This year​ marks the 62nd anniversary of Brown v. Board of Education, in which a unanimous Supreme Court held that “segregation of children in public schools solely on the basis of race” violated the equal protection clause of the 14th Amendment. There is much to celebrate looking back on 1954 from 2016. Primarily, we should be thankful that it is unthinkable today for any level of government to create or maintain separate facilities for Americans based on the color of their skin.

Brown was an extraordinary case that sought to tackle sins of historic proportions. Unfortunately, society has not viewed Brown as exceptional. Instead, the case has inspired lawyers and laypeople, in the words of Harvard’s Mary Ann Glendon, “to imagine that wise judges in black robes could cure social ills.” Professor Glendon notes that perhaps even more dangerously, Brown has motivated “many unwise judges down the line to begin to believe that they had the magic touch.”

Gerald Rosenberg, a professor at the University of Chicago School of Law, rightly complains that post-Brown, various causes were “hijacked by a group of elite, well-educated and comparatively wealthy lawyers who uncritically believed that rights trump politics and that successful arguing before judges is equivalent to building and sustaining political movements.”

Individuals and interest groups no longer seek, in the first instance, to change public policy through the political process, but instead craft litigation strategies. Lawyers picture themselves walking in the shoes of Thurgood Marshall, who argued the case before the Supreme Court and later became a justice, and judges covet the power of the Warren Court as they enter the arena of the courthouse to make policy.

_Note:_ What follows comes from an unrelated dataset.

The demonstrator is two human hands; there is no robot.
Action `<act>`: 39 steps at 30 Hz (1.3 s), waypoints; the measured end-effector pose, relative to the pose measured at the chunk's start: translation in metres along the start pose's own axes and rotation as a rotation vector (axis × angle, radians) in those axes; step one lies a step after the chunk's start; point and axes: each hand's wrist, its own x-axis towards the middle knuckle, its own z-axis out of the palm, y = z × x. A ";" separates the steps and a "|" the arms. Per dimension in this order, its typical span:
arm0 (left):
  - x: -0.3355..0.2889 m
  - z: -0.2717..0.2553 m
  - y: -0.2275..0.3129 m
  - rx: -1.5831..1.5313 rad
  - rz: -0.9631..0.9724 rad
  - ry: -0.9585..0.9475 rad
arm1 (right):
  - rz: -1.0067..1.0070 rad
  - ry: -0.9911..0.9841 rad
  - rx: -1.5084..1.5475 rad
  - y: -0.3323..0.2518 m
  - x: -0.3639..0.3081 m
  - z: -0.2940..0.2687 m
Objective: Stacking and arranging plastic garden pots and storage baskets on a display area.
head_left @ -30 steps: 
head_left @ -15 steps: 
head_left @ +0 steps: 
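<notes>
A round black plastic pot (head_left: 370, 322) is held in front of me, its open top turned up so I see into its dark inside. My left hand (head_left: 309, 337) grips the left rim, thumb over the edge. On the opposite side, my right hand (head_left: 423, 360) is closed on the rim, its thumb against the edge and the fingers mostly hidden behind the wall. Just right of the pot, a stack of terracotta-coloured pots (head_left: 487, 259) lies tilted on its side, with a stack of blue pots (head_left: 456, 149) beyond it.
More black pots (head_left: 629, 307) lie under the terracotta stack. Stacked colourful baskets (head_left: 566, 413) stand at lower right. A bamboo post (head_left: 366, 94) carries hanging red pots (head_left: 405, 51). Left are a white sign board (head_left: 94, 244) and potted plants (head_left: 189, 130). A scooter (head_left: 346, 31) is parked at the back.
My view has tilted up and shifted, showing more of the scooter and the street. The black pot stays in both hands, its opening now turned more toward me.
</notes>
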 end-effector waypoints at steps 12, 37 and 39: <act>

“The virtue of a democratic system with a First Amendment is that it readily enables the people, over time, to be persuaded that what they took for granted is not so, and to change their laws accordingly,” the late Supreme Court Justice Antonin Scalia wrote. “That system is destroyed if the smug assurances of each age are removed from the democratic process.”

Democracy is much like our muscles. If we do not use them and rely on them, the muscles weaken and atrophy. The people lose the ability to debate, think critically, and respect an opponent’s victory wrought by persuasive arguments. When judges make policy, the losing side is embittered because it was not afforded a fair fight in the court of public opinion. Moreover, when unelected officials make public-policy decisions, the people cannot exercise the franchise to express their approbation or disapproval. They become spectators rather than participants in the decision-making.

Same-sex marriage and transgender access are two of the most recent examples of a preference for law courts over legislatures. Despite enjoying much success in various state assemblies, proponents of homosexual marriage resorted to the federal courts and won in Obergefell v. Hodges. Rather than the matter being settled, the Supreme Court’s decree has only served to invigorate the opposition and spawn fights about religious liberty and public accommodations.

Just last month a divided panel of the Fourth Circuit Court of Appeals held that Title IX’s prohibition of discrimination based on sex “requires schools to provide transgender students access to restrooms congruent with their gender identity.” Thus questions about transgender access have already reached one of the highest courts in the land before most ordinary Americans have been given an opportunity to learn what exactly what it means for a person to claim transgender status. Debate was never allowed, and resentment grows because of judicial activism.

While there is much to applaud about Brown, we would be disingenuous to deny that the wrong lessons have been drawn from the decision. Lawyers, judges, and laypeople do not see the landmark case as extraordinary, but rather as a template for bringing about change. Such a conclusion undermines our democratic society and the value of the political branches of government.